Dimanche 8 avril 2007, 23h58

Bayrou: "ma présence au 2e tour, un électrochoc tranquille"
PARIS (AFP) - Le candidat UDF à l'élection présidentielle François Bayrou se dit convaincu, dans une interview dans Le Journal du Dimanche, d'être présent au second tour de l'élection présidentielle, présence qui déclenchera un "électrochoc tranquille".
"Ma présence au deuxième tour, plus qu'une victoire, sera un électrochoc. Un électrochoc tranquille, mais un électrochoc déterminant", estime François Bayrou.
"Au lieu d'avoir perpétuellement à sursauter à peine la radio allumée à l'écoute de tel ou tel dérapage, ils auront un président de la République soucieux de préserver le lien social et attaché à préparer des décisions fédératrices", confie M. Bayrou au JDD.
Evoquant les propos de Nicolas Sarkozy sur la pédophilie et le suicide des jeunes, samedi sur France 3, François Bayrou estime que le candidat de l'UMP "incarne une société violente qui oppose les citoyens les uns aux autres". "Sarkozy remet en cause les valeurs communes autour desquelles a été construite la société française", ajoute le candidat de l'UDF.
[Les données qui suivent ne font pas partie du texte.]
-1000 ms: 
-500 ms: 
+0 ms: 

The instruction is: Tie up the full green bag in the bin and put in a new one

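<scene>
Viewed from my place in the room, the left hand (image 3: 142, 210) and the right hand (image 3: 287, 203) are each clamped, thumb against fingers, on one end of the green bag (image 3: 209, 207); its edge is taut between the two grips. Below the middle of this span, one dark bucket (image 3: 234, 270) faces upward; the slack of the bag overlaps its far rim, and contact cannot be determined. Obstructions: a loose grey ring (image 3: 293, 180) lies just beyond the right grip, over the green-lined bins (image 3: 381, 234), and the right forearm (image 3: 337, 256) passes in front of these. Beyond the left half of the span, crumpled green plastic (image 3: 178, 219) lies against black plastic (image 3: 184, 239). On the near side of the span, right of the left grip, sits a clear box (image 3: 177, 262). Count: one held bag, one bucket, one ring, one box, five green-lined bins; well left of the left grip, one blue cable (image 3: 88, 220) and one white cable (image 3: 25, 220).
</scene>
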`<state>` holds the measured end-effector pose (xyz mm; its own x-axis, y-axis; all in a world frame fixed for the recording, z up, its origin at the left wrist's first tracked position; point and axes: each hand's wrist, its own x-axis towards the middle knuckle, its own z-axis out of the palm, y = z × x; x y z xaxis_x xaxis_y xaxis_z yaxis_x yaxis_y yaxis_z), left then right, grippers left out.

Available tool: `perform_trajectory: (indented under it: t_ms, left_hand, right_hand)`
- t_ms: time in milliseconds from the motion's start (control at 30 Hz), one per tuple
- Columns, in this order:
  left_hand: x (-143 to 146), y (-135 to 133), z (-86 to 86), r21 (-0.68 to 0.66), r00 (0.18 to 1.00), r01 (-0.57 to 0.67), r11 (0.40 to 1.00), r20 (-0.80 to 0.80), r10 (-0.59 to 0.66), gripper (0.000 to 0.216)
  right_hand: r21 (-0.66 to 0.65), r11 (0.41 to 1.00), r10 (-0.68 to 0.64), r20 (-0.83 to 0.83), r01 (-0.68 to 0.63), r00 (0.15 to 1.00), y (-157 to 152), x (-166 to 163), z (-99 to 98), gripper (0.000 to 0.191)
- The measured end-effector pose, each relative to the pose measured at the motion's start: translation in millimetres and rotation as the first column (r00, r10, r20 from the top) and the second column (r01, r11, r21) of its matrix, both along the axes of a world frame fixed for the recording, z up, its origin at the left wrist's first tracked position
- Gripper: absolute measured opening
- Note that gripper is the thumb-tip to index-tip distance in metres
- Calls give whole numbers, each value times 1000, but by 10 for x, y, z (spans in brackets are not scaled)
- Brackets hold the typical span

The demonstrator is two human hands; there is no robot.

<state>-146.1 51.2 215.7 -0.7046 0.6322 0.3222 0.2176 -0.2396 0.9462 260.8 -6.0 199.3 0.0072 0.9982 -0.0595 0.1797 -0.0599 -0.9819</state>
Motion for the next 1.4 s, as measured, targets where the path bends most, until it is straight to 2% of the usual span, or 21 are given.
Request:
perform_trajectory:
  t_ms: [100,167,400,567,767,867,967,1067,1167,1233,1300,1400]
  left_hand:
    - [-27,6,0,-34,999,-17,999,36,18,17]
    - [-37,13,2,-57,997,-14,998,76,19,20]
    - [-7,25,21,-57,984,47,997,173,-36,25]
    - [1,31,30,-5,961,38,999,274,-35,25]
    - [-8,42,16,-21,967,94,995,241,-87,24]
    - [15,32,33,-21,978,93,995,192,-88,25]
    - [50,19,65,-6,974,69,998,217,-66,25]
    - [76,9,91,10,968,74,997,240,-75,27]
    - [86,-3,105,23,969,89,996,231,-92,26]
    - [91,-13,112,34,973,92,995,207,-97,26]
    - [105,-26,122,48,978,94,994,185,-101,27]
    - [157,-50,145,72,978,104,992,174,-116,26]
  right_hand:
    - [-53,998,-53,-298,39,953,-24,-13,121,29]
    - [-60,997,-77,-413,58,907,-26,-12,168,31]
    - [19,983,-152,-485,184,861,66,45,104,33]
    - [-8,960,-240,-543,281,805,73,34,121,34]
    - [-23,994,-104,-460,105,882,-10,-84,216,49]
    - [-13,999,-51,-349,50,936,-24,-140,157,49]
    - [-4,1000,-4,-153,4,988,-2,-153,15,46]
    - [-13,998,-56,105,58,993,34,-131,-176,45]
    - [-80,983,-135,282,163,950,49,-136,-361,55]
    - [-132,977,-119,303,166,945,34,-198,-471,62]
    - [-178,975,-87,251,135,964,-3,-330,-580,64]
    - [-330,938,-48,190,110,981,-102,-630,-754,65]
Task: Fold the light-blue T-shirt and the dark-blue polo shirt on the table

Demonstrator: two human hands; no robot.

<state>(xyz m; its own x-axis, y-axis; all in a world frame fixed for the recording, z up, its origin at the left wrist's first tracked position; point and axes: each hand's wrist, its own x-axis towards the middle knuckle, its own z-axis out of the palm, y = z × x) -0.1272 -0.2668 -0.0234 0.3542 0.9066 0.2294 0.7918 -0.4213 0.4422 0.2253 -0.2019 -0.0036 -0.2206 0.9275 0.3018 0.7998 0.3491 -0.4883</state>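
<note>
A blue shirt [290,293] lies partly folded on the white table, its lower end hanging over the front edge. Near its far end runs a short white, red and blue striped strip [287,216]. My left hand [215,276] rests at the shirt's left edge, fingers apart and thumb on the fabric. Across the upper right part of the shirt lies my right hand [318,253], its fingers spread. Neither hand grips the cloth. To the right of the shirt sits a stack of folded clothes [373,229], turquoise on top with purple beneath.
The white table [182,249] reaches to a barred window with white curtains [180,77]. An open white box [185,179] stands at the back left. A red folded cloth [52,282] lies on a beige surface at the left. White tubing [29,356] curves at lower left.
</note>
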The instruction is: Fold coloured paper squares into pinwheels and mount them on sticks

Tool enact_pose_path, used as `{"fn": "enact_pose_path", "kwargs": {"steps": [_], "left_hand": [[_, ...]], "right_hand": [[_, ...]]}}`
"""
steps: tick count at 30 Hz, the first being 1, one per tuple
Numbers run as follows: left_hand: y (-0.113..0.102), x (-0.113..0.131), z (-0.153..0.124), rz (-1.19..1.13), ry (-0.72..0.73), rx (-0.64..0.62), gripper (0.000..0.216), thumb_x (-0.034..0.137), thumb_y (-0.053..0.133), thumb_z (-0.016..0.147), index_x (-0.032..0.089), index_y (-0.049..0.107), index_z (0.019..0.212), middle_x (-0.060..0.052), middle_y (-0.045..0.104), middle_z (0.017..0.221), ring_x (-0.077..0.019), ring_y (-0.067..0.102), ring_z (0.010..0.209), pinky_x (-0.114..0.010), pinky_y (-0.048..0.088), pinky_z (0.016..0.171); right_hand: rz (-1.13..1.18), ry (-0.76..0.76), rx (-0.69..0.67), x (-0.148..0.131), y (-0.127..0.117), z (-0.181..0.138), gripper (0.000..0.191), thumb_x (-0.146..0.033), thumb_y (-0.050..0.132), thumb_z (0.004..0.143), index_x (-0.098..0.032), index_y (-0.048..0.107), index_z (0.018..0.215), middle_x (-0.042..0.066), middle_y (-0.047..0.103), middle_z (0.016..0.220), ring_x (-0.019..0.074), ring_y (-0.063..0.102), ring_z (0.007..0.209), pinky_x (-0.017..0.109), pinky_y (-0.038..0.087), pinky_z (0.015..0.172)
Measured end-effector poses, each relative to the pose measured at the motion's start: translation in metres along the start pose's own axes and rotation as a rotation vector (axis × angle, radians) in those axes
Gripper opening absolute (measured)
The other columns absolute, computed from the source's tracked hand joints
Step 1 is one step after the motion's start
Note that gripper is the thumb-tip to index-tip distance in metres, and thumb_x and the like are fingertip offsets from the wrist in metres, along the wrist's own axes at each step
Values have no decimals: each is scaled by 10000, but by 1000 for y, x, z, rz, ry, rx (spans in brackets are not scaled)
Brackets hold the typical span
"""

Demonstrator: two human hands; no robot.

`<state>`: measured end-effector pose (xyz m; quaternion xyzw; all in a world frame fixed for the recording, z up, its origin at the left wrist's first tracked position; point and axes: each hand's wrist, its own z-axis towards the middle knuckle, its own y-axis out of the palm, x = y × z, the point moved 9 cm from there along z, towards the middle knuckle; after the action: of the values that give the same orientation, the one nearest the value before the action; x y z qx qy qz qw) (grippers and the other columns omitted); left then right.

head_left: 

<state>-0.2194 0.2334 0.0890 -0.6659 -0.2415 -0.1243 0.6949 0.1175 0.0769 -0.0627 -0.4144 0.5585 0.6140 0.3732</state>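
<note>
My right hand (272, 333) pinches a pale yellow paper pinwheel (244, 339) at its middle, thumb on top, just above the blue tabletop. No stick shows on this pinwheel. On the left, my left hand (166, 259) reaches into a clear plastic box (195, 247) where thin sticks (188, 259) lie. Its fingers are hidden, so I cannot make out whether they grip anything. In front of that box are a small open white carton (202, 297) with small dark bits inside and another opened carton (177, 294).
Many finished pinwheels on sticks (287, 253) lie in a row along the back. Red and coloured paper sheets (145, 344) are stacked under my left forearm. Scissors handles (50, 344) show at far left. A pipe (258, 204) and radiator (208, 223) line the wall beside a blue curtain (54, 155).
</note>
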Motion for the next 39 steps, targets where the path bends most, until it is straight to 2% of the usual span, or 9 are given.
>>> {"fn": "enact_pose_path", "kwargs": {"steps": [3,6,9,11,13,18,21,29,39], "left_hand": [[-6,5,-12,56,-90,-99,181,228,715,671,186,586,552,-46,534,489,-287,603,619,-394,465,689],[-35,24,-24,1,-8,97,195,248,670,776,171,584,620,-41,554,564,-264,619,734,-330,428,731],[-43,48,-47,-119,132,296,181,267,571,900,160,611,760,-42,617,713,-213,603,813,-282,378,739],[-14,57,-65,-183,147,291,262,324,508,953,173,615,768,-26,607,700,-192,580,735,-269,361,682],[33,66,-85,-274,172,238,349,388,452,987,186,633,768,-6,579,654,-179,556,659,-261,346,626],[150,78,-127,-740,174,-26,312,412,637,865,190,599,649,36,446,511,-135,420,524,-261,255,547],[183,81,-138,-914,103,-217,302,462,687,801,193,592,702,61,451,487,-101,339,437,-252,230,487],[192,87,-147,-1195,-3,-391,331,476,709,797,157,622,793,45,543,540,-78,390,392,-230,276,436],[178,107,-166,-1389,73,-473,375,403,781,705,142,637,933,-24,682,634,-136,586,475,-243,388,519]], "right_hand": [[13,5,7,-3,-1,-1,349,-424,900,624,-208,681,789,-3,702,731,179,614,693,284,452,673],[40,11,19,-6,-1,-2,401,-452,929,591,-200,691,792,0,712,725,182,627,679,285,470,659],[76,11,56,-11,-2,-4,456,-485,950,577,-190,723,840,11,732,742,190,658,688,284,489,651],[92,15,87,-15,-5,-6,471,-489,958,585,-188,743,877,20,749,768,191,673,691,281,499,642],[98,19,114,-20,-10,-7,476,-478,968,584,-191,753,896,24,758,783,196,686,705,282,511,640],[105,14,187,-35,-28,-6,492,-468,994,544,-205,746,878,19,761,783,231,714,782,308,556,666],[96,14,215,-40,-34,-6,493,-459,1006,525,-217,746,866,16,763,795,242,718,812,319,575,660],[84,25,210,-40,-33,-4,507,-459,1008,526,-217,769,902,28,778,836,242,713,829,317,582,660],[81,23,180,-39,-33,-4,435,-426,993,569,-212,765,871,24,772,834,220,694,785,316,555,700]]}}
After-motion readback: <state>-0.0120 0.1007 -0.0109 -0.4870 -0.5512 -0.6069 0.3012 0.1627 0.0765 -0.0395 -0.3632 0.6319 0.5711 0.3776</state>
Quant à la candidate socialiste Ségolène Royal, "elle est beaucoup plus hésitante, elle avance une idée avant d'en changer. Mais elle annonce un Etat qui s'occupe de tout, qui prend tout en charge", estime M. Bayrou.
Dimanche 8 avril 2007, 7h23
François Bayrou fustige la "société violente" de Nicolas Sarkozy et le "Tout Etat" de Ségolène Royal
PARIS (AP) - Persuadé qu'il sera au second tour de l'élection présidentielle, le candidat UDF François Bayrou renvoie une nouvelle fois ses principaux rivaux dos à dos, estimant dans un entretien au "Journal du Dimanche" que Nicolas Sarkozy "propose une société violente" et que Ségolène Royal incarne "le Tout Etat" qui "infantilise" la société.
"Ces deux projets de société sont dangereux", accuse M. Bayrou. "L'un parce qu'il propose une société violente. L'autre parce que c'est une société du 'Tout Etat' alors qu'on devrait en être vacciné depuis longtemps".
Revenant une nouvelle fois sur les propos du candidat UMP sur la pédophilie, François Bayrou avertit contre une "société d'autant plus violente qu'il (M. Sarkozy) en vient à penser que c'est à la naissance que tout est joué, thèse totalement anti-scientifique et anti-humaniste" qui "remet en question les valeurs communes autour desquelles a été construite la société française".
Le candidat UDF, toujours devancé dans les sondages par M. Sarkozy et Mme Royal, assure dans cet entretien qu'il n'envisage pas d'être exclu du second tour, dans lequel sa "candidature aurait plus de sens face à Sarkozy", même s'il "sera le même" quel que soit son adversaire.
"Il n'y a pas de si", déclare-t-il. "Mon attitude et ma volonté, c'est simple: être au second tour et gagner". En cas de victoire, M. Bayrou est certain que "se mettra en place une majorité nouvelle qui permettra de faire travailler ensemble des sociaux-démocrates -venus du PS et de la droite républicaine".
Réagissant au peu de ralliements que sa candidature a suscité jusqu'ici, M. Bayrou dit en attendre "d'autant moins" des "ténors de la politique qu'ils sont verrouillés par les appareils". Mais s'il est au second tour, il se dit persuadé "que des responsables politiques de premier plan, de gauche comme de droite, me rejoindront rapidement".
Même s'il a "une idée", le candidat UDF ne souhaite toujours pas révéler l'identité de son éventuel Premier ministre. Quant à sa majorité parlementaire, il déclare que "dans toutes les circonscriptions il y aura des candidats avec l'étiquette de la majorité présidentielle".
"Les Français étant d'une logique absolue, après avoir donné un mandat à un nouveau président, ils créeront une nouvelle majorité", assure François Bayrou.